Pertanya Amara membuat Winda berjingkat karena terkejut.
"Memang siapa yang sakit?" Winda malah balik bertanya dengan ekspresi tanpa dosa. "Nggak ada yang sakit, kok!" imbuhnya ketus.
"Kalau nggak ada yang sakit terus kenapa tante ada di sini?"
"Oh itu, emm, anu--" Winda tergagap. Ia memotong ucapannya selagi mencari alasan yang tepat. "kepala Tante tadi pusing sedikit, terus nggak sengaja mampir," kelitnya sambil nyengir.

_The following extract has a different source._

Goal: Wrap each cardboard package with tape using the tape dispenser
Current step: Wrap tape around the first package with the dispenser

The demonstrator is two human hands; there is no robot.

"Oh, jadi kepala Tante pusing? Jangan dibiarin Tante, ayo sini aku periksa," ajak Amara penuh kesungguhan.
Waduh, gawat nih. Batin Winda. "Eh enggak usah, Amara, Tante baik-baik saja," tolaknya gugup sambil tersenyum kecut.
"Tante kalau pusing di biarin bisa bahaya. Kita tensi dulu, yuk." Amara menggandeng tangan Winda menghelanya dengan lembut.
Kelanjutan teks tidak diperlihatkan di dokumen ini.